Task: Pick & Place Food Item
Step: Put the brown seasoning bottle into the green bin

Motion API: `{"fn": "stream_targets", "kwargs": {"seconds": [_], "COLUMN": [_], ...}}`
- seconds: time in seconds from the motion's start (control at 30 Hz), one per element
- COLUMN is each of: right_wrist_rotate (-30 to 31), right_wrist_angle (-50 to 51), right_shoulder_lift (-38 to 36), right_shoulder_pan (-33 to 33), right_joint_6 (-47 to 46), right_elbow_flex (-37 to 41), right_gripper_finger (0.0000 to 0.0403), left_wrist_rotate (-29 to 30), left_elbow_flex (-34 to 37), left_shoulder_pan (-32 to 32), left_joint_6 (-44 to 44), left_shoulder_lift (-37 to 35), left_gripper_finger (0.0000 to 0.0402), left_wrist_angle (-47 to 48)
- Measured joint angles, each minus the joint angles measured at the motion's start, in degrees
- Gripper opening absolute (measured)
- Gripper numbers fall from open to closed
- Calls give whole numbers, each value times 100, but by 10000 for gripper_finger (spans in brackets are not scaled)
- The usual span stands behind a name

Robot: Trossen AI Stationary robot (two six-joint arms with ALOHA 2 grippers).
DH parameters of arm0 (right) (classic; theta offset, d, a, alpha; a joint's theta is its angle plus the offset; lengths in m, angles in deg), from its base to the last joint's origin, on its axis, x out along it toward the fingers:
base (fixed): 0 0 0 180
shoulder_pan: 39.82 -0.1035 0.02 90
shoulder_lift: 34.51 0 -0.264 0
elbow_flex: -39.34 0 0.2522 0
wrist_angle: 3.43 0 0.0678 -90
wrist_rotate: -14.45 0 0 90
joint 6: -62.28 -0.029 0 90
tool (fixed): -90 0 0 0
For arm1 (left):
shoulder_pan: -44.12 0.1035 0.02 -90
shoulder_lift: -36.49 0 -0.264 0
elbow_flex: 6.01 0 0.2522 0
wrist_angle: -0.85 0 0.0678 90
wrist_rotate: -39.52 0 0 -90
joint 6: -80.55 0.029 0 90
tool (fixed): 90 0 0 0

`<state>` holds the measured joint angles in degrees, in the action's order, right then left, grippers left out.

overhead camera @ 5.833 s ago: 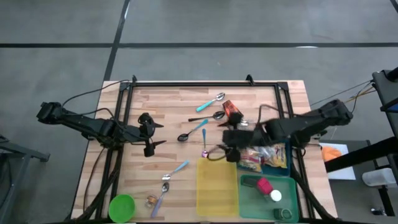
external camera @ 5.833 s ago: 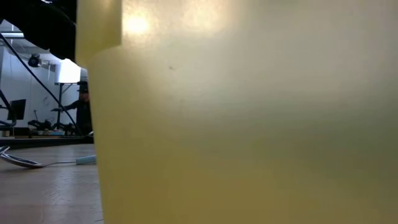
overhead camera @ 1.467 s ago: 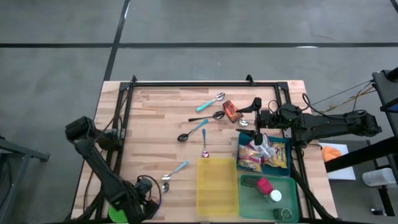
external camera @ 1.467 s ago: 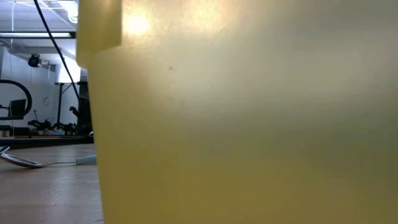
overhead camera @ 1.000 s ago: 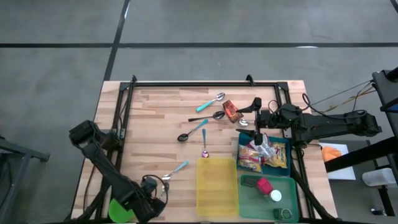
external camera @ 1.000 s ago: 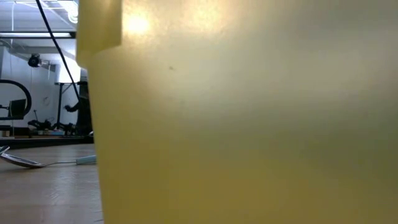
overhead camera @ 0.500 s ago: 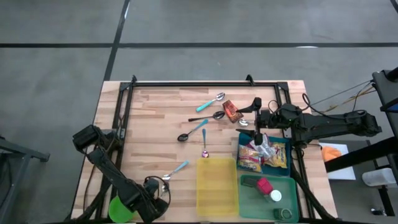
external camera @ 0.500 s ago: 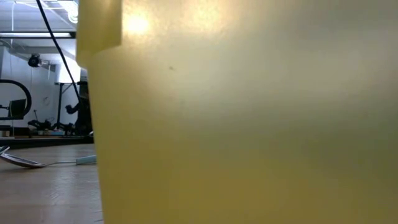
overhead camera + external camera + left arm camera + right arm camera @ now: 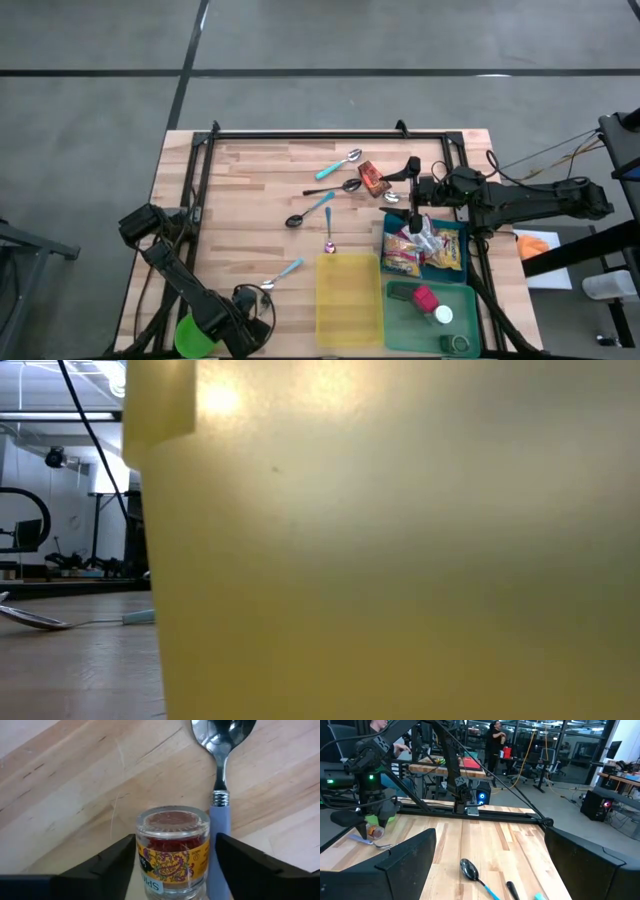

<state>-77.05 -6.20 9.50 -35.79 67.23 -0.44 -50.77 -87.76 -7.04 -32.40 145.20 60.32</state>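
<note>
A small glass spice jar [image 9: 172,851] with red contents and a yellow label lies on its side on the wood, close beside a spoon's pale blue handle [image 9: 220,840]. My left gripper [image 9: 175,870] points down at the table's near left. Its fingers stand open on either side of the jar and handle. In the high view the gripper [image 9: 250,312] hides the jar. The right wrist view shows the jar [image 9: 374,832] under the left arm. My right gripper [image 9: 412,190] waits open and level at the far right, holding nothing. My left gripper comes from above with one finger [image 9: 112,867] close against the jar's side [image 9: 142,855] and the other finger [image 9: 247,867] beside the spoon handle. I cannot tell whether either finger touches. The jar lies on the table.
A green cup [image 9: 195,335] stands just left of my left gripper. A yellow bin [image 9: 349,298] sits to its right and fills the low view [image 9: 400,560]. A green bin [image 9: 470,300] and a blue tray of snack packs [image 9: 455,252] lie right. Several spoons and a red packet [image 9: 372,178] lie mid-table.
My left gripper has sunk toward the table and shifted slightly toward the right edge, settling over the jar beside the green cup. My right arm has kept still.
</note>
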Motion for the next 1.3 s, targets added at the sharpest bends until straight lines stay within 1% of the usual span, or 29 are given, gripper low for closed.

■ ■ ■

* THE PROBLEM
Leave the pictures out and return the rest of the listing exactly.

* SOLVED EXERCISE
Task: Pick & Place Food Item
Step: Put the brown seasoning bottle into the green bin

Motion API: `{"fn": "stream_targets", "kwargs": {"seconds": [_], "COLUMN": [_], ...}}`
- seconds: time in seconds from the motion's start (control at 30 Hz), one per element
- COLUMN is each of: right_wrist_rotate (-30 to 31), right_wrist_angle (-50 to 51), right_shoulder_lift (-38 to 36), right_shoulder_pan (-33 to 33), right_joint_6 (-47 to 46), right_elbow_flex (-37 to 41), right_gripper_finger (0.0000 to 0.0403), left_wrist_rotate (-29 to 30), left_elbow_flex (-34 to 37), left_shoulder_pan (-32 to 32), left_joint_6 (-44 to 44), left_shoulder_lift (-37 to 35), left_gripper_finger (0.0000 to 0.0402), left_wrist_angle (-47 to 48)
- Measured joint angles, each minus the joint angles measured at the motion's start, in degrees
- Gripper opening absolute (measured)
- Gripper numbers fall from open to closed
- Calls give whole numbers, each value times 100, but by 10000 for gripper_finger (spans in brackets are not scaled)
- The usual span stands behind a name

Robot: Trossen AI Stationary robot (two six-joint arms with ALOHA 2 grippers).
DH parameters of arm0 (right) (classic; theta offset, d, a, alpha; a joint's theta is its angle plus the offset; lengths in m, angles in deg), from its base to the last joint's origin, on its axis, x out along it toward the fingers:
base (fixed): 0 0 0 180
shoulder_pan: 39.82 -0.1035 0.02 90
shoulder_lift: 34.51 0 -0.264 0
elbow_flex: -39.34 0 0.2522 0
wrist_angle: 3.43 0 0.0678 -90
wrist_rotate: -14.45 0 0 90
joint 6: -62.28 -0.029 0 90
tool (fixed): -90 0 0 0
For arm1 (left):
shoulder_pan: -44.12 0.1035 0.02 -90
shoulder_lift: -36.49 0 -0.264 0
elbow_flex: 6.01 0 0.2522 0
wrist_angle: -0.85 0 0.0678 90
wrist_rotate: -39.52 0 0 -90
joint 6: -80.55 0.029 0 90
tool (fixed): 90 0 0 0

`<state>` holds the measured joint angles in degrees, in the action's order, right then left, grippers left out.

overhead camera @ 5.833 s ago: 
external camera @ 5.833 s ago: 
overhead camera @ 1.467 s ago: 
external camera @ 1.467 s ago: 
overhead camera @ 1.000 s ago: 
external camera @ 1.000 s ago: 
overhead camera @ 0.500 s ago: 
external camera @ 0.500 s ago: 
overhead camera + external camera + left arm camera + right arm camera @ now: 

<state>-77.05 -6.20 9.50 -35.79 67.23 -0.44 -50.77 -87.76 -7.04 -32.40 145.20 60.32</state>
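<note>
A small glass spice jar [image 9: 172,851] with red contents and a yellow label lies on its side on the wood, close beside a spoon's pale blue handle [image 9: 220,840]. My left gripper [image 9: 175,870] points down at the table's near left. Its fingers stand open on either side of the jar and handle. In the high view the gripper [image 9: 250,312] hides the jar. The right wrist view shows the jar [image 9: 374,832] under the left arm. My right gripper [image 9: 412,190] waits open and level at the far right, holding nothing. My left gripper comes from above with one finger [image 9: 112,867] close against the jar's side [image 9: 142,855] and the other finger [image 9: 247,867] beside the spoon handle. I cannot tell whether either finger touches. The jar lies on the table.
A green cup [image 9: 195,335] stands just left of my left gripper. A yellow bin [image 9: 349,298] sits to its right and fills the low view [image 9: 400,560]. A green bin [image 9: 470,300] and a blue tray of snack packs [image 9: 455,252] lie right. Several spoons and a red packet [image 9: 372,178] lie mid-table.
My left gripper has sunk toward the table and shifted slightly toward the right edge, settling over the jar beside the green cup. My right arm has kept still.
</note>
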Motion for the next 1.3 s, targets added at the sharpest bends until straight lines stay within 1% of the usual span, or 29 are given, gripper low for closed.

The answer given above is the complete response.